# [Exercise description]
A faithful copy of the data, pictures omitted, is the required answer.
----------------
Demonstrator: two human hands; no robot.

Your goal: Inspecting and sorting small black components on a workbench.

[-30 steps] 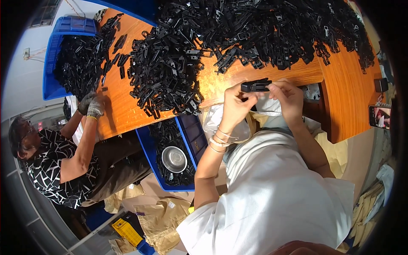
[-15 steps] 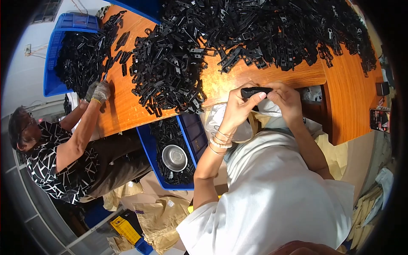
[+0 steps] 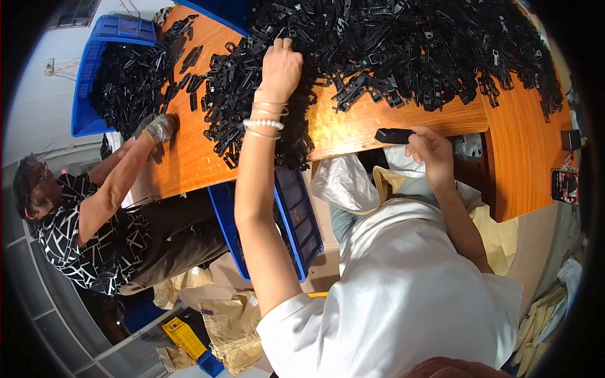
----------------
# [Solved exercise]
Demonstrator: two human hands; no robot.

Your goal: Inspecting and sorting small black components on a workbench.

[-30 steps] 
[-15 steps] 
[+0 steps] 

Output for this exercise is now complete.